Records from a collection
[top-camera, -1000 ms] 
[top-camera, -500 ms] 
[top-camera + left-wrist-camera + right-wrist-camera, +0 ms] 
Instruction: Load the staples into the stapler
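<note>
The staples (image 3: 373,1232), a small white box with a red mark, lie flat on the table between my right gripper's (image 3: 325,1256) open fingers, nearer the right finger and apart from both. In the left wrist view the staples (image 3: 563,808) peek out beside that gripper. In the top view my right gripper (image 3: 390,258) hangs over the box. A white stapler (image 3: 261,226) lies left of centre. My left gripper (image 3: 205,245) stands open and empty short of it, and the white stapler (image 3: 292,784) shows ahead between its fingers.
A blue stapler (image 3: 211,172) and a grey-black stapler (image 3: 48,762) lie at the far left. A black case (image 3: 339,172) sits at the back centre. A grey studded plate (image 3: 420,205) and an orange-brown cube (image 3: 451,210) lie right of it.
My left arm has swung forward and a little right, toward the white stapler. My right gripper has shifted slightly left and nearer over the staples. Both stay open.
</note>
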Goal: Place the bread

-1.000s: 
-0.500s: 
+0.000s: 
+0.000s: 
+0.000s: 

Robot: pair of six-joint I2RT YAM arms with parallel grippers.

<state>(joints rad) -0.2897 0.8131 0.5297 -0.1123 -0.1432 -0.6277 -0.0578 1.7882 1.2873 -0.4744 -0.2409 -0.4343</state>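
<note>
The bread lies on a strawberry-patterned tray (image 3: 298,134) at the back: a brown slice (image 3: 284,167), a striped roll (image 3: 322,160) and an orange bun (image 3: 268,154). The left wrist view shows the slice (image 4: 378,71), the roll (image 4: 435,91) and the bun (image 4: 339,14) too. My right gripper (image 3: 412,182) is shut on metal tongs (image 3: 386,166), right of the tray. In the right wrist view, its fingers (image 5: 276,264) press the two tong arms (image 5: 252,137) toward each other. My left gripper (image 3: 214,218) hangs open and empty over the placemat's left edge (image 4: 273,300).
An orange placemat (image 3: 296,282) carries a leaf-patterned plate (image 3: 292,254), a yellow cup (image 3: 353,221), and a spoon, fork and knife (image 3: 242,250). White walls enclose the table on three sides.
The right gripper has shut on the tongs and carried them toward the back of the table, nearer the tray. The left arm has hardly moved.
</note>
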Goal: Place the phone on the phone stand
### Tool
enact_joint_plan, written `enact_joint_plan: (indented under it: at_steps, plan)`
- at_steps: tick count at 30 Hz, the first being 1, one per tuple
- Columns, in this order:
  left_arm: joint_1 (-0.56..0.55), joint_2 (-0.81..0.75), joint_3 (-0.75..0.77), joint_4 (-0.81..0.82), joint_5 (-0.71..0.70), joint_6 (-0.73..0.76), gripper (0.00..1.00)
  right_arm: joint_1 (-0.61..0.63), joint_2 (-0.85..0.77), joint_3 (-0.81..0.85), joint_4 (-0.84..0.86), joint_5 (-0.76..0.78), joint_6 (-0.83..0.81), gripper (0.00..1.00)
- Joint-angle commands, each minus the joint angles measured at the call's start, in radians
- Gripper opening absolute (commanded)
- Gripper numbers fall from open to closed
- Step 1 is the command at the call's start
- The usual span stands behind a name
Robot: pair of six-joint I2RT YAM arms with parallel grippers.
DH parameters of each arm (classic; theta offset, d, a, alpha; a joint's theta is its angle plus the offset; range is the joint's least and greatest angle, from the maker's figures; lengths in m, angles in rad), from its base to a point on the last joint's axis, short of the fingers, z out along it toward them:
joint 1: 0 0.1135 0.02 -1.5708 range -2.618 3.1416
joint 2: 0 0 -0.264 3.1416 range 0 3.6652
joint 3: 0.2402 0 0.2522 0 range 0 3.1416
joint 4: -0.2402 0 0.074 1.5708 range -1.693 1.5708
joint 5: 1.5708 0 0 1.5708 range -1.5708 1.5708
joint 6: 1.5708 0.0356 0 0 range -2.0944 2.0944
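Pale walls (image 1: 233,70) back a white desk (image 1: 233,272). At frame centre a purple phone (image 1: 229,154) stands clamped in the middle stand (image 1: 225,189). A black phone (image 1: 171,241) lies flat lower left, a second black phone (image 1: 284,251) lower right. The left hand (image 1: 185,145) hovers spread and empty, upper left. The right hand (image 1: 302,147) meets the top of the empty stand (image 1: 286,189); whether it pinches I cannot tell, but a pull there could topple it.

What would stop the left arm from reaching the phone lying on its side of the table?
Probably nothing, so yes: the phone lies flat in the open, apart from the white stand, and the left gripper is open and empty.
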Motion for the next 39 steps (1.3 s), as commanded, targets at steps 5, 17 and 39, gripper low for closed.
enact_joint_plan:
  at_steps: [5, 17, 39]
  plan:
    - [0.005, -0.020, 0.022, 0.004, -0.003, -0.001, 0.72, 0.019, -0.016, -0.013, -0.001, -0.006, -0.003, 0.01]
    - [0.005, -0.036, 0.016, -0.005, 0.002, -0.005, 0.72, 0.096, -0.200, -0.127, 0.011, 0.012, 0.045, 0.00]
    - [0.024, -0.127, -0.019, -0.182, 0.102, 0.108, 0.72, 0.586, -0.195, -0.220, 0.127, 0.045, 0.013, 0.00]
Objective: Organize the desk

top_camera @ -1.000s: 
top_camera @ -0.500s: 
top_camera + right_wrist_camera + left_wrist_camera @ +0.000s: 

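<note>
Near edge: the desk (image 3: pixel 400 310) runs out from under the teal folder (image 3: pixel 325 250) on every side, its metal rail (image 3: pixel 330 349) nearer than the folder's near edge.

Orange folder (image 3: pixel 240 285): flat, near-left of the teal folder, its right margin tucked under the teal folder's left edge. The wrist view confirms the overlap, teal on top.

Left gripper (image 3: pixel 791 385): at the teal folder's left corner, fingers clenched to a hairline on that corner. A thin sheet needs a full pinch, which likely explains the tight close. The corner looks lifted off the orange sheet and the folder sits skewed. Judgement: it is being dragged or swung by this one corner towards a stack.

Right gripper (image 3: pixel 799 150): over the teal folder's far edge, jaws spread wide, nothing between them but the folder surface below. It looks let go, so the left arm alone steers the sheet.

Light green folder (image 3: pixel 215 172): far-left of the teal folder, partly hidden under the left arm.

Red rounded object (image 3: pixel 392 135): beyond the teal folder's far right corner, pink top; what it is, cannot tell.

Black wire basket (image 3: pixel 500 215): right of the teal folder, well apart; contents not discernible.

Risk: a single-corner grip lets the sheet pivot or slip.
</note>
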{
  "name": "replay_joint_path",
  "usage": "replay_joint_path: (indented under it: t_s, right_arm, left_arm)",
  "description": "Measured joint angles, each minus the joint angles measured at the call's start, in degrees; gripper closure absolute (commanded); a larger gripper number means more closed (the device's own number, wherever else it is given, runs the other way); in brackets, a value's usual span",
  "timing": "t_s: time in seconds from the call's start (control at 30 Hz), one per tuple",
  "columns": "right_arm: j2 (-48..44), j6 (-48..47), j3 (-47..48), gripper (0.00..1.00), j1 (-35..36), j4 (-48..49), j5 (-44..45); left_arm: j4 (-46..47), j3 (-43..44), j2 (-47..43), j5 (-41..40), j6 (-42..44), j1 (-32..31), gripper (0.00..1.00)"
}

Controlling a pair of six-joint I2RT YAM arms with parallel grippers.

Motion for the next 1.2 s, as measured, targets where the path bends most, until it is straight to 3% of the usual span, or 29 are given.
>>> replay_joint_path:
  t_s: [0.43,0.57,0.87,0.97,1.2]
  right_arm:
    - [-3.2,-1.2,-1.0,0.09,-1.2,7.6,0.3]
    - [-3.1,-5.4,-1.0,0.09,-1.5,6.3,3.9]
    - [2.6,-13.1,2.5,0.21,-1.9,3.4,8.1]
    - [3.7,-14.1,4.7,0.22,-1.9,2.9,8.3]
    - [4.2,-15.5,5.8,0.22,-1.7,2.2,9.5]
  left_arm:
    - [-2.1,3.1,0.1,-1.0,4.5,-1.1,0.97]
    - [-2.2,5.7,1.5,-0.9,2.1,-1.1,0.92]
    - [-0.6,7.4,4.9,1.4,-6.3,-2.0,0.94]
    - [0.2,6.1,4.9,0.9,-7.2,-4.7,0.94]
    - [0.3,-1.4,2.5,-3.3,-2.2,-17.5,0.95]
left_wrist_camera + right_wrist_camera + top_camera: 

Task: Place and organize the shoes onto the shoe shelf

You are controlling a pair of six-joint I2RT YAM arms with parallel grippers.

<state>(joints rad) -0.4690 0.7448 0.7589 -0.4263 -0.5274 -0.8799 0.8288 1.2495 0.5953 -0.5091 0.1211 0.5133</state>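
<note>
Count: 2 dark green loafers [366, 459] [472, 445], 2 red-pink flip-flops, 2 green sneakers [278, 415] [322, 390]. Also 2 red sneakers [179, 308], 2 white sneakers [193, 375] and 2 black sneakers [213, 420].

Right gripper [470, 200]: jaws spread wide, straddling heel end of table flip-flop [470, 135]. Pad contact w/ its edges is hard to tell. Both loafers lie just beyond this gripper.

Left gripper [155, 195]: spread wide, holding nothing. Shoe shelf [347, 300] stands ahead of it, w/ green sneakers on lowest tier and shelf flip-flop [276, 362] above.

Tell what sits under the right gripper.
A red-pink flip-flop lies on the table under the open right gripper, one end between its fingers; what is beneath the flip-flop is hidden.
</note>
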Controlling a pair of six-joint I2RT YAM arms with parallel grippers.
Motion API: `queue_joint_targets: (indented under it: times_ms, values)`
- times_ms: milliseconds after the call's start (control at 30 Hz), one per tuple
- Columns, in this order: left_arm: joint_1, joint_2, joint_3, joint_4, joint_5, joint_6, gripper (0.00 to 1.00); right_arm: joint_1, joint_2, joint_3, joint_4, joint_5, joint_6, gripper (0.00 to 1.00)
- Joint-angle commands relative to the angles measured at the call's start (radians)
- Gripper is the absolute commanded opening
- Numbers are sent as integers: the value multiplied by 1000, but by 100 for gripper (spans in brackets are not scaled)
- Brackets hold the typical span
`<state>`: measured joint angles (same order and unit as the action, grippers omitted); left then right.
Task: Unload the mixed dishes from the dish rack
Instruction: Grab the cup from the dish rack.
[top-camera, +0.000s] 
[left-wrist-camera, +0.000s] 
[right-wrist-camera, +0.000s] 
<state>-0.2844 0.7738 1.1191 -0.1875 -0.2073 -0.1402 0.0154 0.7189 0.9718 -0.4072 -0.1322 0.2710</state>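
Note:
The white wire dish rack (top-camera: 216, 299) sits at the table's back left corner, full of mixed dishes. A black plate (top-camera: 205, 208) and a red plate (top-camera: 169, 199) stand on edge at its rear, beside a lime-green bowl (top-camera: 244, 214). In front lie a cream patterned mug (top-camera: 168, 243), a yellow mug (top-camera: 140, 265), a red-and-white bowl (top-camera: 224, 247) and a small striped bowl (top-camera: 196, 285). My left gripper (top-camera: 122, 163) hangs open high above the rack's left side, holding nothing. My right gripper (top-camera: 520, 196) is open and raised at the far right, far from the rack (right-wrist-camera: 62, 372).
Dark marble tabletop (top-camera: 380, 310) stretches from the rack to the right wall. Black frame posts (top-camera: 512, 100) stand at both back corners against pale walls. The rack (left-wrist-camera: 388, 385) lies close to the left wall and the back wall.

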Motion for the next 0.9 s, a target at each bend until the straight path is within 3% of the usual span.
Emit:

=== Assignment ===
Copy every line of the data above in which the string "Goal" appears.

=== Solution below ===
Goal: Place the bread
Goal: Place the phone on the phone stand

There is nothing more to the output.